§ DESCRIPTION OF THE TASK
The entire listing below is to be transcribed without a single slip.

BEGIN DATA SEGMENT

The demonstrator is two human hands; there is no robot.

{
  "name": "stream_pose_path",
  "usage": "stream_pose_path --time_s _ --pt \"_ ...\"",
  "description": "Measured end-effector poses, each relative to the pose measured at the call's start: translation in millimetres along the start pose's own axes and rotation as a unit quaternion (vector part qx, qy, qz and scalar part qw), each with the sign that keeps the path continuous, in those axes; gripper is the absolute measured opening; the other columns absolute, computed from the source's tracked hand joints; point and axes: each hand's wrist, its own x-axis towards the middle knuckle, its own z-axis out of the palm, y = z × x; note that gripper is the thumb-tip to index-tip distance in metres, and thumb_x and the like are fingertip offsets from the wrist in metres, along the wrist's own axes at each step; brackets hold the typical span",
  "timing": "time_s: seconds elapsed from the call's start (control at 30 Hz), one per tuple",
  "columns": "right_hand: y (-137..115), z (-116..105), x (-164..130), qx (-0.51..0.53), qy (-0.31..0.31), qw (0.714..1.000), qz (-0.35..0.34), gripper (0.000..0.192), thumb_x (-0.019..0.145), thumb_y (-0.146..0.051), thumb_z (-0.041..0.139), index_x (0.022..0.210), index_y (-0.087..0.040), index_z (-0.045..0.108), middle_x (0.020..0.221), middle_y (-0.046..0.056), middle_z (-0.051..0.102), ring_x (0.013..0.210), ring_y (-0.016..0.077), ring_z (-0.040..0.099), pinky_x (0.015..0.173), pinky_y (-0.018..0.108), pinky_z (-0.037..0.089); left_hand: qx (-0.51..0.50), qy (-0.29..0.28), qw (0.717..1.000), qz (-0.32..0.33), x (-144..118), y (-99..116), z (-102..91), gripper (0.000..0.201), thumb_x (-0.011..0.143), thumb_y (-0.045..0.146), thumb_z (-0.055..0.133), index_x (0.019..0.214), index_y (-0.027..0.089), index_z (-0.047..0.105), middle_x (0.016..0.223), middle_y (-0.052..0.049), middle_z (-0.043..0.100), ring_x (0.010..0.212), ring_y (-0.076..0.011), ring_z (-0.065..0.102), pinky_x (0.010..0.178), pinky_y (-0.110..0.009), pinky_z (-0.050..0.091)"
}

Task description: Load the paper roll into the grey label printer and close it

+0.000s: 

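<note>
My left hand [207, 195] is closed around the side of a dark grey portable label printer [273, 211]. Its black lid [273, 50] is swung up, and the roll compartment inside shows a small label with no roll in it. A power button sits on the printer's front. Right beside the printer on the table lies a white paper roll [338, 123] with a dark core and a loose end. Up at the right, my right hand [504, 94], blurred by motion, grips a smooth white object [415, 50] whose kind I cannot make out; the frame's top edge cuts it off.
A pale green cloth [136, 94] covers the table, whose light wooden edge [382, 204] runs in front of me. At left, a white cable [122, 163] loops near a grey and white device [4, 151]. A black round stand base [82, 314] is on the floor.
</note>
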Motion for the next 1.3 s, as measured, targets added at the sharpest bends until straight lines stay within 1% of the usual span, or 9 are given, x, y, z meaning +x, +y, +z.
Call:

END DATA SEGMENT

§ ANSWER TO THIS EXERCISE
The demonstrator is two human hands; there is no robot.

{
  "name": "stream_pose_path",
  "usage": "stream_pose_path --time_s _ --pt \"_ ...\"",
  "description": "Measured end-effector poses, each relative to the pose measured at the call's start: translation in millimetres along the start pose's own axes and rotation as a unit quaternion (vector part qx, qy, qz and scalar part qw), each with the sign that keeps the path continuous, in those axes; gripper is the absolute measured opening; the other columns absolute, computed from the source's tracked hand joints; point and axes: each hand's wrist, its own x-axis towards the middle knuckle, its own z-axis out of the palm, y = z × x; note that gripper is the thumb-tip to index-tip distance in metres, and thumb_x and the like are fingertip offsets from the wrist in metres, along the wrist's own axes at each step; brackets hold the typical span",
  "timing": "time_s: seconds elapsed from the call's start (control at 30 Hz), one per tuple",
  "columns": "right_hand: y (-137..115), z (-116..105), x (-164..130), qx (-0.51..0.53), qy (-0.31..0.31), qw (0.714..1.000), qz (-0.35..0.34), gripper (0.000..0.192), thumb_x (-0.019..0.145), thumb_y (-0.146..0.051), thumb_z (-0.041..0.139), index_x (0.022..0.210), index_y (-0.087..0.040), index_z (-0.045..0.108), middle_x (0.020..0.221), middle_y (-0.046..0.056), middle_z (-0.051..0.102), ring_x (0.013..0.210), ring_y (-0.016..0.077), ring_z (-0.040..0.099), pinky_x (0.015..0.173), pinky_y (-0.018..0.108), pinky_z (-0.037..0.089); left_hand: qx (-0.51..0.50), qy (-0.29..0.28), qw (0.717..1.000), qz (-0.32..0.33), x (-144..118), y (-99..116), z (-102..91), gripper (0.000..0.201), thumb_x (-0.011..0.143), thumb_y (-0.045..0.146), thumb_z (-0.055..0.133), index_x (0.019..0.214), index_y (-0.027..0.089), index_z (-0.047..0.105), middle_x (0.016..0.223), middle_y (-0.052..0.049), middle_z (-0.043..0.100), ring_x (0.010..0.212), ring_y (-0.076..0.011), ring_z (-0.065..0.102), pinky_x (0.010..0.178), pinky_y (-0.110..0.009), pinky_z (-0.050..0.091)"
}

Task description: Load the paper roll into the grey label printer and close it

+0.000s: 

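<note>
My left hand [207, 195] is closed around the side of a dark grey portable label printer [273, 211]. Its black lid [273, 50] is swung up, and the roll compartment inside shows a small label with no roll in it. A power button sits on the printer's front. Right beside the printer on the table lies a white paper roll [338, 123] with a dark core and a loose end. Up at the right, my right hand [504, 94], blurred by motion, grips a smooth white object [415, 50] whose kind I cannot make out; the frame's top edge cuts it off.
A pale green cloth [136, 94] covers the table, whose light wooden edge [382, 204] runs in front of me. At left, a white cable [122, 163] loops near a grey and white device [4, 151]. A black round stand base [82, 314] is on the floor.
</note>
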Motion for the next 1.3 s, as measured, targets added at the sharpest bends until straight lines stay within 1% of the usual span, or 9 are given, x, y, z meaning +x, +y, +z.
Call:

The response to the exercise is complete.